I have the following code, which runs, although gives an incorrect output.
import java.util.ArrayList;
public class sieveOfEratosthenes {
private static final ArrayList<Integer> test = new ArrayList<>();
public static void main (String [] args) {
java.util.Scanner tempInput = new java.util.Scanner(System.in);
System.out.println("What number would you like the prime numbers to be generated to?");
int maxPrime = tempInput.nextInt();
for(int i = 2; i <= maxPrime; i++) {
test.add(i);
}
getPrimeList(maxPrime);
}
private static void getPrimeList(int maxNumber) {
int sqrtOfNum = (int) Math.sqrt(maxNumber);
int temp = 0, i = 0;
int currentPrime = test.get(i);
boolean completed = false;
i++;
//do {
while((completed == false) && (i < test.size())) {
if(i >= test.size()) {
completed = true;
} else if((temp <= sqrtOfNum) ) {
removeMultiples(currentPrime);
}
i++;
if (i < test.size()) {
currentPrime = test.get(i);
}
}
//}while(completed == false && (i < test.size()));
System.out.println("Prime numbers upto: " + maxNumber + ": " + test);
}
private static void removeMultiples(int primeToTest) {
ArrayList<Integer> temp = new ArrayList<>();
for (Integer toTest : test) {
if (!(((toTest) % primeToTest) == 0)) {
temp.add(toTest);
}
}
test.clear();
test.addAll(temp);
}
}
An example of the output given by the program is as follows:
What number would you like the prime numbers to be generated to?
10
Prime numbers upto: 10: [3, 5, 9]
Obviously the output for the above example should be:
Prime numbers upto: 10: [2, 3, 5, 7]
2 answers
solution1
2 ACCPTED 2015-07-01 17:18:51
You initialize test to be [2,3,4,5...] , set currentPrime to 2 ( test[0] ), remove multiples of this (removing the 2). I believe a similar things happens when i gets to be 2 and test[2] = 7.

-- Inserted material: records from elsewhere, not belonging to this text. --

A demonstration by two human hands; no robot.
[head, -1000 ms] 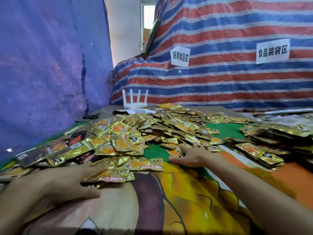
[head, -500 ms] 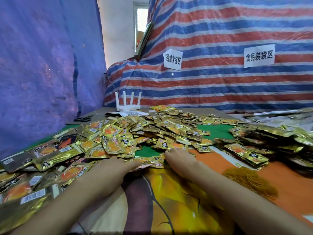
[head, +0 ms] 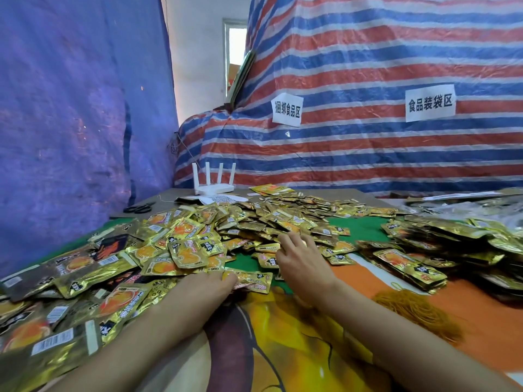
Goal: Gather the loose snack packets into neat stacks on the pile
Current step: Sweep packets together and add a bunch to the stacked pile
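Between the two hands, head view: one loose packet, long axis running left to right, touching the left hand at its fingertips, just beside the right hand. Left fingers held together on the packet's edge; cannot tell whether pinching. Right fingers spread flat on the heap of snack packets ahead. Nearer for that packet, probably: left. Neater stacks off to the right, rubber bands near them; router and scissors at the far edge, well clear.
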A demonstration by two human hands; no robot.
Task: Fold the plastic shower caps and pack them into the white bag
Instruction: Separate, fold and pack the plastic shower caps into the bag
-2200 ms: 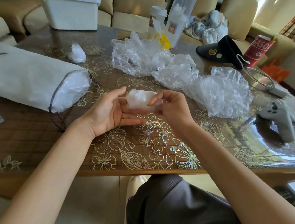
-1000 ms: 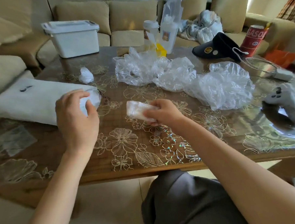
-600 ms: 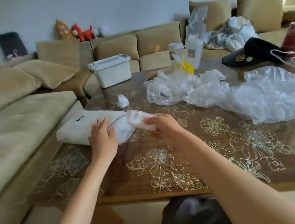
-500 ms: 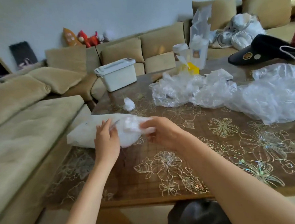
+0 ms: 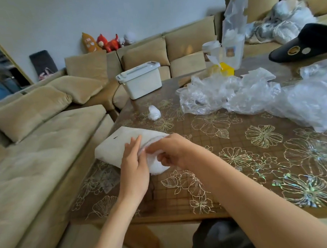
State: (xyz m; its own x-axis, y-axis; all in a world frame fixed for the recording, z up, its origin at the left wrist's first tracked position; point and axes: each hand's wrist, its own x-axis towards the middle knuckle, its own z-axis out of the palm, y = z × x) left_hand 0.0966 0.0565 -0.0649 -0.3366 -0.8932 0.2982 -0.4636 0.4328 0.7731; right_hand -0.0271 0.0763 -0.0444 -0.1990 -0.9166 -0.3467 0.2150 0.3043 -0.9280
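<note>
Folded shower caps [image 5: 157, 169] bulge from the mouth of the white bag [image 5: 111, 150], and the right hand [image 5: 171, 151] has its grip clamped on that bulge, with curled fingers above it and the thumb below. The left hand [image 5: 134, 170] is not gripping. Its fingers lie straight along the bag's mouth and press the fabric flat to steady it. The bag lies on its side at the near left corner of the table [image 5: 199, 180], its mouth toward the person.

The step in hand looks like packing: a cap being pushed into the opening while the other hand braces the bag. The next move probably calls for the right hand to push deeper, let go and draw out without dragging plastic back. It would then reach across to the loose shower caps [image 5: 251, 95], which are heaped unfolded well apart at the far right. With that heap waiting, much of the task seems left.

Whether the right fingers hold one separate cap or only the packed mass cannot be told, as the hand covers that spot. The bag's rim shows only as a thin arc between the hands. A dark shape under the left wrist may be a cord or a shadow. A small plastic wad [image 5: 153, 113] sits alone beyond the bag, near a white lidded box [image 5: 140, 83]. The heap runs off the right edge.
</note>
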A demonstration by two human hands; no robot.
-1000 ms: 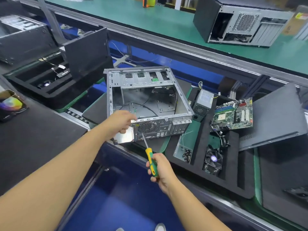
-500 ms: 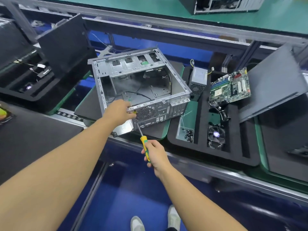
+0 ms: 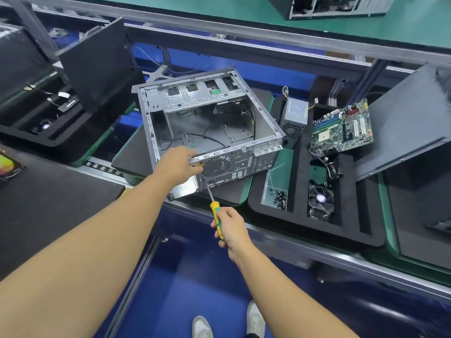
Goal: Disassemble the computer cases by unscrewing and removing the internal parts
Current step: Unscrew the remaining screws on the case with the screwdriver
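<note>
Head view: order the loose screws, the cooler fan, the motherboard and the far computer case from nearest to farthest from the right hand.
1. Loose screws, just right of the right hand.
2. Cooler fan, farther right.
3. Motherboard, right and behind.
4. Far computer case, on the green table.

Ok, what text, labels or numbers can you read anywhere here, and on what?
"+": on the rear panel of the computer case.
power supply label: blurred, unreadable.
motherboard print: too small to read.
yellow sticker on the case: unreadable.

White shoes (image 3: 255,318) stand on blue floor (image 3: 170,284)
</note>
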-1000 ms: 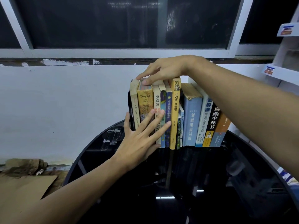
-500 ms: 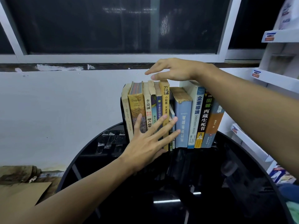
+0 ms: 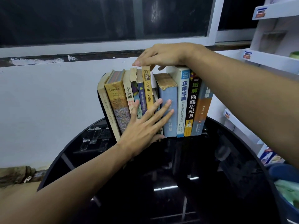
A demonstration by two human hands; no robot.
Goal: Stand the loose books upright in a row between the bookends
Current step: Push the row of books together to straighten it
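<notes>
1. The books (image 3: 182,101) all stand in one row at the far edge of the table (image 3: 178,183), spines toward the camera. The black bookend (image 3: 100,101) touches the left end. The right end sits behind the right forearm, so I can't tell if a bookend is there.
2. Left hand (image 3: 142,126): released, with fingers straight and spread, pressing flat on the mid-row spines from the yellow book (image 3: 148,94) to the blue book (image 3: 169,92).
3. Right hand (image 3: 165,55): lies flat across the book tops with the index tip past the yellow book. The thumb is tucked behind that book. It looks like a press, not a grip.
4. Looks like a squaring-up step; the task is close to finished.
5. Risks:
 - The thin books (image 3: 155,94) between yellow and blue sit set back. Pushing the spines harder could drive them further in and leave the row uneven.
 - The table is glossy. Sideways force could slide the bookend left, and the left books would then topple.
 - If there's no support on the right, the end books could slump when the hands lift.
 - The row is at the table's far edge, so over-pushing could tip books off toward the wall (image 3: 48,94).
</notes>
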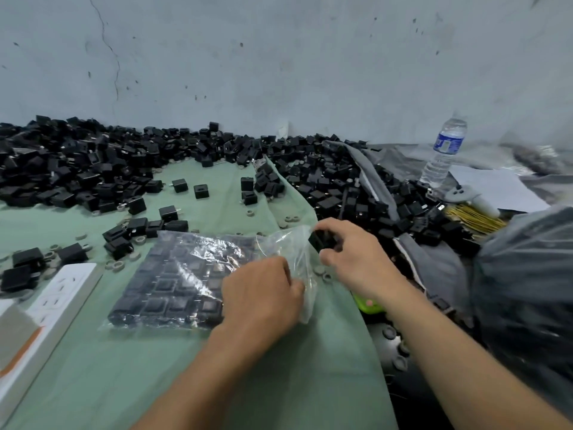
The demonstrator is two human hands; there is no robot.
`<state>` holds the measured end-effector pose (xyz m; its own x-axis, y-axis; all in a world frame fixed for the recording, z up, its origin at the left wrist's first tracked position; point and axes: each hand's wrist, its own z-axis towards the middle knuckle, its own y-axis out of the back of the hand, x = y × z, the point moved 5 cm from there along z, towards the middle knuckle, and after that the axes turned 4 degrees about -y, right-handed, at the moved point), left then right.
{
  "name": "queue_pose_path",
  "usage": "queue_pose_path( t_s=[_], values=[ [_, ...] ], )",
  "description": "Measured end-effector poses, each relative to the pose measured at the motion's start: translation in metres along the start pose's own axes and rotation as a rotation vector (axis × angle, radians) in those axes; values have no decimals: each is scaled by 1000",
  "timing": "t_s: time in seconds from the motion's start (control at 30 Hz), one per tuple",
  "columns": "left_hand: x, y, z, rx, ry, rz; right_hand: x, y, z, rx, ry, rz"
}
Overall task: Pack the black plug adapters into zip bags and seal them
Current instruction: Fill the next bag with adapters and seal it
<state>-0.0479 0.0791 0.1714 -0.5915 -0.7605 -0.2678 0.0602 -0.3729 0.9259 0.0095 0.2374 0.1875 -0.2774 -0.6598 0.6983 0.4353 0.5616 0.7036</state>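
Note:
A clear zip bag (183, 274) lies flat on the green cloth (279, 383), filled with rows of black plug adapters. My left hand (260, 293) pinches the bag's open right end. Just above that opening, my right hand (350, 252) grips one black plug adapter (321, 240). A big heap of loose black adapters (77, 162) runs along the wall from left to right, and more of them lie scattered on the cloth.
A white power strip (59, 299) lies at the left edge. A water bottle (445, 153), white paper (496, 187) and yellow-tipped parts (474, 217) sit at the right. A dark plastic-covered bundle (527, 290) fills the right foreground. Small grey rings (114, 265) dot the cloth.

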Motion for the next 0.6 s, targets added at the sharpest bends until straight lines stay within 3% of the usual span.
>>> queue_pose_path(
  t_s=[0.1, 0.2, 0.37, 0.47, 0.6],
  values=[
    [4, -3, 4, 25, 98, -169, -9, -15, -17, 159, -20, -17],
    [9, -3, 5, 43, 128, -314, -2, -29, -18, 217, 101, -111],
    [12, 2, 7, 109, 86, -450, 1, -43, -11, 175, 98, 1],
    [26, 14, 15, 198, 62, -586, 2, -43, -10, 47, 64, 48],
    [74, 45, 28, 69, 206, -775, 3, -47, -9, 19, 45, 15]
  ],
)
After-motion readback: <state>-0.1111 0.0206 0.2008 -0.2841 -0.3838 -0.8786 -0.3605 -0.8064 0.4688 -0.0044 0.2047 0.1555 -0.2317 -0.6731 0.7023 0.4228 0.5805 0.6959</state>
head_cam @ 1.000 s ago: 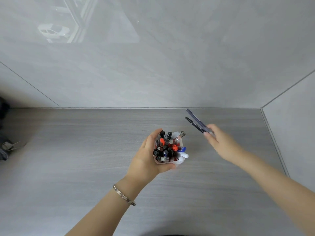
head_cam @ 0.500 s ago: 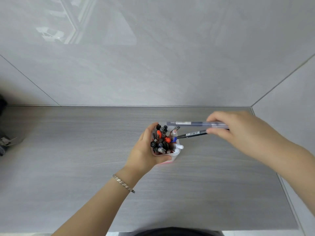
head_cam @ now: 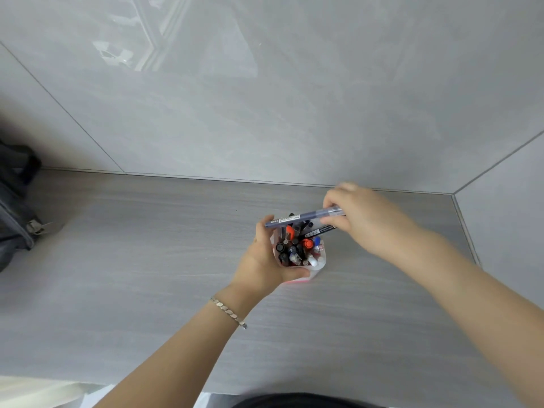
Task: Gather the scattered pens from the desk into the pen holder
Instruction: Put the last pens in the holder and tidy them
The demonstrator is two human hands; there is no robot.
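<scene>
Left hand (head_cam: 262, 260): forearm comes in from lower left, thin silver chain bracelet (head_cam: 228, 312) on the wrist, palm and thumb wrapped round the side of the white pen holder (head_cam: 319, 262), fingers hidden behind it. Right hand (head_cam: 362, 214): arm enters from the right edge, reaches up-left, back of hand up, fingers pinched on two pens (head_cam: 304, 217) held nearly level just above the holder.
</scene>
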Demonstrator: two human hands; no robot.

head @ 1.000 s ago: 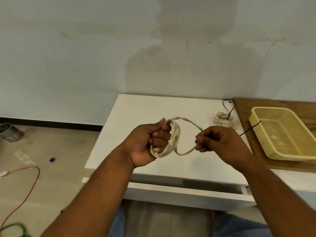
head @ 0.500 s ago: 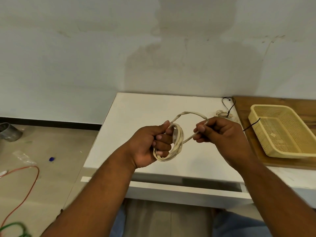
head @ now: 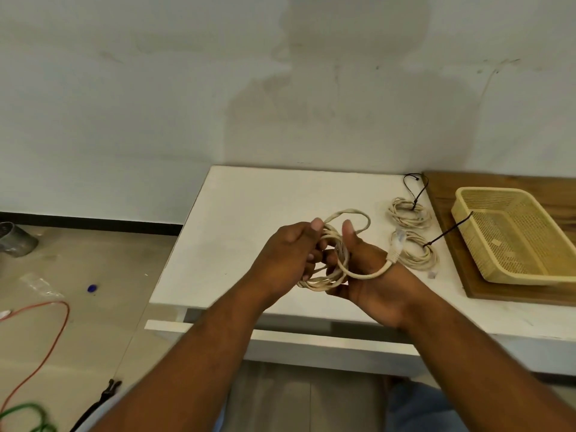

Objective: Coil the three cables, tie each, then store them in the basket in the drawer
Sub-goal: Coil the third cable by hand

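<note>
A cream cable coil (head: 338, 260) hangs between both hands above the white table (head: 249, 219). My left hand (head: 286, 254) grips the coil from the left. From the right, my right hand (head: 364, 269) holds the same coil, thumb up. The cable's free end with its clear plug (head: 396, 244) curls over my right wrist. Two more cream coils lie on the table, one at the back (head: 408, 213) and one nearer (head: 416, 251), each with a black tie sticking out. The yellow basket (head: 498, 194) stands on a wooden board. The drawer (head: 311, 344) under the table is open a little.
The wooden board (head: 448, 207) lies on the table's right part. On the floor at the left are a metal can (head: 15, 240), a blue cap (head: 92, 288), a red wire (head: 46, 338) and a green wire (head: 28, 413). A wall stands right behind the table.
My right hand has come in to the coil and turned palm up. The last loop is laid on the coil and the plug end now lies across my right wrist.
</note>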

This does not happen with 3 and 5 because you are using i to advance through test , but are also removing items from test so that the values i references changes (because the value in that position has changed). So at the end of the first time through the while loop, i has been advanced to 2 without ever eliminated multiples of 3 or 5 (which you'd see if you used a bigger maxNumber ).
solution2
0 2015-07-01 17:31:47
The Sieve of Eratosthenes algorithm says that when you consider a prime currentPrime you have to mark as non-primes all its multiples except from itself. In your removeMultiples function you are removing also currentPrime .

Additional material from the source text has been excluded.